Adding immune cells to organoids generating a co-culture assay enables researchers to analyze interactions between cancer cells and immune cells within a reconstructed TME. These assays provide critical insights into immune cell recruitment and cytotoxicity, key to understanding bispecific antibody mechanisms of action. Co-culture systems offer a high-throughput, controlled environment for testing bispecific antibodies, maintaining tumor heterogeneity and complexity, making them ideal for pre-clinical interrogation of different strategies to address the complexities of bispecific antibody research.

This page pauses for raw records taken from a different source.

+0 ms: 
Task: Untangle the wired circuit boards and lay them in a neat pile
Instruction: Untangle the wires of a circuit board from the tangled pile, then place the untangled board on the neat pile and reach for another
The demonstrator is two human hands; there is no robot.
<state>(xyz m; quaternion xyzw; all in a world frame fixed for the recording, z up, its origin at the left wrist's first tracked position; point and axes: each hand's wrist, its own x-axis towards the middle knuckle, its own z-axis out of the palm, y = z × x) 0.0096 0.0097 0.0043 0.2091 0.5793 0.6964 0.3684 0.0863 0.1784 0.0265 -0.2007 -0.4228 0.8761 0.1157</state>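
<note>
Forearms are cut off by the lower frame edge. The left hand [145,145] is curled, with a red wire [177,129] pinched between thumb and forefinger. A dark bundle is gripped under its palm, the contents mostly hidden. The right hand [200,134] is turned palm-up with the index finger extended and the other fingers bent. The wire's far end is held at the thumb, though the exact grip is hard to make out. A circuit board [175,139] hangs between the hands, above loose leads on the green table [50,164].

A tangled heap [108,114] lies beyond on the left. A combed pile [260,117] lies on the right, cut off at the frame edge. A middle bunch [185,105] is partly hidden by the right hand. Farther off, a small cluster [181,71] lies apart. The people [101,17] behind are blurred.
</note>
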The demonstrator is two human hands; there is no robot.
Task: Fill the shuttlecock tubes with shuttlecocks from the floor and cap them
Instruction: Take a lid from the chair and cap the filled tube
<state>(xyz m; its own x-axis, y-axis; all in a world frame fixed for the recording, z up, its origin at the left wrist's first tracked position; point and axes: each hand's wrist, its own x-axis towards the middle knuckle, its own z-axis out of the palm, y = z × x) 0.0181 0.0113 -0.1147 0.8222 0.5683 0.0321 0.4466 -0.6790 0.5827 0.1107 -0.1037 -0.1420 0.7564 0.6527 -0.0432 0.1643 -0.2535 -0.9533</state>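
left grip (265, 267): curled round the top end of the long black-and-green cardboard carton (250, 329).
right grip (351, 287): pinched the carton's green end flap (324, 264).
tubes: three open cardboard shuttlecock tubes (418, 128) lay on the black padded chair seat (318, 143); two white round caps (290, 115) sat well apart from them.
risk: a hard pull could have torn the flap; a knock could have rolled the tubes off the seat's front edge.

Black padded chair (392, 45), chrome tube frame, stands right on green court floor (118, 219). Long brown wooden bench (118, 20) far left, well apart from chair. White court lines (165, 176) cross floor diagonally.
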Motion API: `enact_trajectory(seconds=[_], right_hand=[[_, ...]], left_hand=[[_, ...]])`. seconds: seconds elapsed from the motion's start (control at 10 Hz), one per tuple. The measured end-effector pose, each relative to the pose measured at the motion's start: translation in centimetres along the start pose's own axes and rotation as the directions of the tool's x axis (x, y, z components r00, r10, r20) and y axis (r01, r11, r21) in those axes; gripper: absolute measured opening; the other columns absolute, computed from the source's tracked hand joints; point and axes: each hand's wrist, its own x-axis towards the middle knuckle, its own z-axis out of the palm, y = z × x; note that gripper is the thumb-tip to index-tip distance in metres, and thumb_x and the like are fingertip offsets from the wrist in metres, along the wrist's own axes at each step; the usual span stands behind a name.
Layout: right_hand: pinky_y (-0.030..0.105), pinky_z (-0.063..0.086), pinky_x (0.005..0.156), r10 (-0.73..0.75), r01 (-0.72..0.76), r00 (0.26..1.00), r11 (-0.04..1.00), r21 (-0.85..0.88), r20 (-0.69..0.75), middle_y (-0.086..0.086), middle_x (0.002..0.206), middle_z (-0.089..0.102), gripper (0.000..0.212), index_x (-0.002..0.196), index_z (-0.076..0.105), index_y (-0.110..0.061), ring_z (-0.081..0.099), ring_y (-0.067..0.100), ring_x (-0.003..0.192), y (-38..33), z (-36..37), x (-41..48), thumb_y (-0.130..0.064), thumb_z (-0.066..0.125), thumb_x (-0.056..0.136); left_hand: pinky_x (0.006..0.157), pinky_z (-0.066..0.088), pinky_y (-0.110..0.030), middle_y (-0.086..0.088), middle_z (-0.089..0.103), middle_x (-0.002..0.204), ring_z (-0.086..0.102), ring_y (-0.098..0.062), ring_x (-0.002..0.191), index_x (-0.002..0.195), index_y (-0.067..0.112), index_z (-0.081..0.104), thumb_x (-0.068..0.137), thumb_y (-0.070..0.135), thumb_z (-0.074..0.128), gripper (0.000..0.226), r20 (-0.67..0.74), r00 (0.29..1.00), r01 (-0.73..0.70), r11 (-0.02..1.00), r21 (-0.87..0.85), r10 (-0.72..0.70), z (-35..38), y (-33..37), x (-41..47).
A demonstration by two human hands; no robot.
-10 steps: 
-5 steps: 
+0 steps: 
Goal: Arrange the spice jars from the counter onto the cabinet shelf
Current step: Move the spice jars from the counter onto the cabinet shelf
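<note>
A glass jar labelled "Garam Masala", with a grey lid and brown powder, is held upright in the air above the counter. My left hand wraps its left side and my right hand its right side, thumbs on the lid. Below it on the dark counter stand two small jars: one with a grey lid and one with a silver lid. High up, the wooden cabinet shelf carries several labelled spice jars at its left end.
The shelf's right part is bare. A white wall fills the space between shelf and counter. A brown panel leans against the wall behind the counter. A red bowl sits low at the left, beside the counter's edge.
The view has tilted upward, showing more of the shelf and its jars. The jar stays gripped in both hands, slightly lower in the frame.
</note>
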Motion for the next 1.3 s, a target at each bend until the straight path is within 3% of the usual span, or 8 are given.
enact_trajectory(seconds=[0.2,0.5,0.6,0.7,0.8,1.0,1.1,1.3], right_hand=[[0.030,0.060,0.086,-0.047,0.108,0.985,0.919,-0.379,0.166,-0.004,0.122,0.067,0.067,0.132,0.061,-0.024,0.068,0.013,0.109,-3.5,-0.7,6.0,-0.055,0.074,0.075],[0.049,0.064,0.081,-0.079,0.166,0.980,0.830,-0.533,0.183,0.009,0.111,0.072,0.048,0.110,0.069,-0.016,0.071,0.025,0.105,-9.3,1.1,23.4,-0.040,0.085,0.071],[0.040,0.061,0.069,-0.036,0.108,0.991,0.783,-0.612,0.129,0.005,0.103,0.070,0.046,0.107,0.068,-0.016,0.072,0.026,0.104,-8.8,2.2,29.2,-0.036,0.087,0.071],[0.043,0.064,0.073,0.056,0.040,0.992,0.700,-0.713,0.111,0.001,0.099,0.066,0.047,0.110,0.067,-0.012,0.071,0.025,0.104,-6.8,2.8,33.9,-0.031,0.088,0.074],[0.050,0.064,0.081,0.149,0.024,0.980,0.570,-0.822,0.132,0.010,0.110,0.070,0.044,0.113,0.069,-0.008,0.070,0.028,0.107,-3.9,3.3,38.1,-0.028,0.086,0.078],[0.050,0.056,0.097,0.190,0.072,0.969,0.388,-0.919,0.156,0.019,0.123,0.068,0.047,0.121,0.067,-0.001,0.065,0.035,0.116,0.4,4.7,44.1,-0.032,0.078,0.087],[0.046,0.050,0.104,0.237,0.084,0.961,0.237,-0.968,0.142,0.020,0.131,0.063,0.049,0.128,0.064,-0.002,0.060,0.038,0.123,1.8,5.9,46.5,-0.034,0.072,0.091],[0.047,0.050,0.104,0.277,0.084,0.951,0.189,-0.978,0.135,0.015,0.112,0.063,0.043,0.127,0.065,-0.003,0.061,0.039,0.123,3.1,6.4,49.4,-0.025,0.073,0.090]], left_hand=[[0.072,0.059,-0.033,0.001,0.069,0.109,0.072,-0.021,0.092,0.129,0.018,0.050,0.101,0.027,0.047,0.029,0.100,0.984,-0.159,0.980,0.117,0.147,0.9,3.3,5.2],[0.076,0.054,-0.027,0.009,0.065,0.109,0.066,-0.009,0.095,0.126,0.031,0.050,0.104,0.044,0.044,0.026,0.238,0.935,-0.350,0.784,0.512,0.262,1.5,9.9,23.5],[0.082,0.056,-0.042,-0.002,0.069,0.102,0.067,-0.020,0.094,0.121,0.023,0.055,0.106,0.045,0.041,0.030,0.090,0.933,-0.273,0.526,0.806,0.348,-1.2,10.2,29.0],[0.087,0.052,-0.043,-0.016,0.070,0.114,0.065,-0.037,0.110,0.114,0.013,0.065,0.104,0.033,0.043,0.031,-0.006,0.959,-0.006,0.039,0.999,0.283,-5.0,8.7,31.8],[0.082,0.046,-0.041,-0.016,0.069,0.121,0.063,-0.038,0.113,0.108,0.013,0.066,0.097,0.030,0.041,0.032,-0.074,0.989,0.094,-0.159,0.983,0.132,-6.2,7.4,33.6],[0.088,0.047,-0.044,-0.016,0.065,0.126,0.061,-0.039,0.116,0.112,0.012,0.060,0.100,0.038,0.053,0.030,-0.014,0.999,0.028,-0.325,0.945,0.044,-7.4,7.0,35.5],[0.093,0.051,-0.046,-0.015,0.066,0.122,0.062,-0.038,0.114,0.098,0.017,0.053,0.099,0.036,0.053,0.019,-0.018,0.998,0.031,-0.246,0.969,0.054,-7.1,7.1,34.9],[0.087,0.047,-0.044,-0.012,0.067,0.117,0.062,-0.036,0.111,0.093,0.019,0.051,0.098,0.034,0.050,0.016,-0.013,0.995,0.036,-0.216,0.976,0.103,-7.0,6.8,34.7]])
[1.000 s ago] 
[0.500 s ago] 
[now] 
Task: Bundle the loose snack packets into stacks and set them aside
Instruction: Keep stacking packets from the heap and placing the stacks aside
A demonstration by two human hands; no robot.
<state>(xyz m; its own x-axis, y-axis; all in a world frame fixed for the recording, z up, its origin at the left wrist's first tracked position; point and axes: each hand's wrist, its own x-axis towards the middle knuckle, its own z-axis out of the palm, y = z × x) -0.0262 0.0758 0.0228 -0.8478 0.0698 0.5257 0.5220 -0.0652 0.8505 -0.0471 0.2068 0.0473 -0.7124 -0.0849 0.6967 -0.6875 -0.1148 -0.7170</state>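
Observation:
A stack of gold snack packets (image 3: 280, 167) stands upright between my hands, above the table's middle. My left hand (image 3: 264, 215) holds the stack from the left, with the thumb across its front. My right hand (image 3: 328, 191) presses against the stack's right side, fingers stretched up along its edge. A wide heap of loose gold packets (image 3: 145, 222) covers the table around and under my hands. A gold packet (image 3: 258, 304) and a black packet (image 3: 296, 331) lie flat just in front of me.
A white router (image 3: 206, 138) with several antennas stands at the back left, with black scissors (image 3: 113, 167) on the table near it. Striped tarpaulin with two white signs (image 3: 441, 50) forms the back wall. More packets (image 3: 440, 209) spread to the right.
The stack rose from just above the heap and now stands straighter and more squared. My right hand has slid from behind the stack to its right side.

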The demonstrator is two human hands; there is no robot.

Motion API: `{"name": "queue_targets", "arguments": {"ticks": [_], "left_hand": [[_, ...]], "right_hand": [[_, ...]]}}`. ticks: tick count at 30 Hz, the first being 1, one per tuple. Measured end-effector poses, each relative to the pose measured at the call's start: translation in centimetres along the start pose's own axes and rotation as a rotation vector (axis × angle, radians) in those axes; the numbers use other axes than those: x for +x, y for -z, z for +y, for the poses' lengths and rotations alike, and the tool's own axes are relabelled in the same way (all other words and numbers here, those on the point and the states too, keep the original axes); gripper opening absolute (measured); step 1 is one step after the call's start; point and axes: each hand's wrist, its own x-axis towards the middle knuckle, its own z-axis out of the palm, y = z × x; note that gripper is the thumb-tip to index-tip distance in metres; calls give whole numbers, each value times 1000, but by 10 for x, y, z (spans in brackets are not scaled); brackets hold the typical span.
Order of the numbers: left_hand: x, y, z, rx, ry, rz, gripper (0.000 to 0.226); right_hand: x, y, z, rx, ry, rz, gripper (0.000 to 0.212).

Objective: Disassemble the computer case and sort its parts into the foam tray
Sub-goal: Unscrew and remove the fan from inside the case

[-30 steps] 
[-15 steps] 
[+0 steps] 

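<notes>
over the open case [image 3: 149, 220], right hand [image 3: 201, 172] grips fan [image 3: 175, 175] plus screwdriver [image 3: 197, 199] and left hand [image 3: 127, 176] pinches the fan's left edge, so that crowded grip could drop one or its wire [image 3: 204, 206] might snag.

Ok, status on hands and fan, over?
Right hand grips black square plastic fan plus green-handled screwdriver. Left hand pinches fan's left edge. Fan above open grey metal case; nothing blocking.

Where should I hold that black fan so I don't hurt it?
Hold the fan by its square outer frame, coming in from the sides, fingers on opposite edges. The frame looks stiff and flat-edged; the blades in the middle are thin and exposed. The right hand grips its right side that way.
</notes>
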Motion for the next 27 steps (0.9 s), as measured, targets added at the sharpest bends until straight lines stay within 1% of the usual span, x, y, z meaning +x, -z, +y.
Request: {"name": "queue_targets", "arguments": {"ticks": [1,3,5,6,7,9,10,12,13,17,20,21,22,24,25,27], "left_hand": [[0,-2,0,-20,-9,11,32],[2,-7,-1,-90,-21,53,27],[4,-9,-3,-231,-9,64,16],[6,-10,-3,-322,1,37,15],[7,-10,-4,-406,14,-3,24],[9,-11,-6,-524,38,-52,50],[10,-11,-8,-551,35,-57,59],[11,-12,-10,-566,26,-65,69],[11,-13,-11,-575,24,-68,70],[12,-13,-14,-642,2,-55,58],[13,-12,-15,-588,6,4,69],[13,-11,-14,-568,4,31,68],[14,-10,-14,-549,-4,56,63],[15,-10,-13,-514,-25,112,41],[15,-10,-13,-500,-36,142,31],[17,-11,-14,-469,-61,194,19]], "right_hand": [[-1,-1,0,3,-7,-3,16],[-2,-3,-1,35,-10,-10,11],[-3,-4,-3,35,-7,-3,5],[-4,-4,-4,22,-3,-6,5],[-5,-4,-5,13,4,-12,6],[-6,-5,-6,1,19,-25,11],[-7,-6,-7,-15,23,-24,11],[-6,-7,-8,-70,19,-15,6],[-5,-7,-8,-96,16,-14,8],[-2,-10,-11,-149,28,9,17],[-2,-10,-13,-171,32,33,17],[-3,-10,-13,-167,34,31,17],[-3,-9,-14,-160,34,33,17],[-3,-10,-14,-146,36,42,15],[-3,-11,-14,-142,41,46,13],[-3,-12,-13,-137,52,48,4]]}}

In the hematologic malignancies field, leveraging primary, never-passaged, well-characterized patient material allows the evaluation of bispecific antibody efficacy in a clinically relevant ex vivo system where immune cell viability and function are retained.
Conclusion
The complexity of bispecific antibody mechanisms needs advanced preclinical platforms that accurately replicate human tumor biology, such as PDX in humanized in vivo hosts, organoids-based co-culture assays, and hematological platforms supporting immune cells, offering unparalleled tools for translational research. By integrating these platforms into bispecific antibody development, researchers can gain deeper insight into mechanisms of action, better predict therapeutic outcomes, and ultimately enhance clinical success.
The future of bispecific, trispecific, and even pentaspecific antibody therapies and the combination with checkpoint inhibitors hinges on the optimal selection and execution of specific translational strategies leveraging these innovative preclinical models.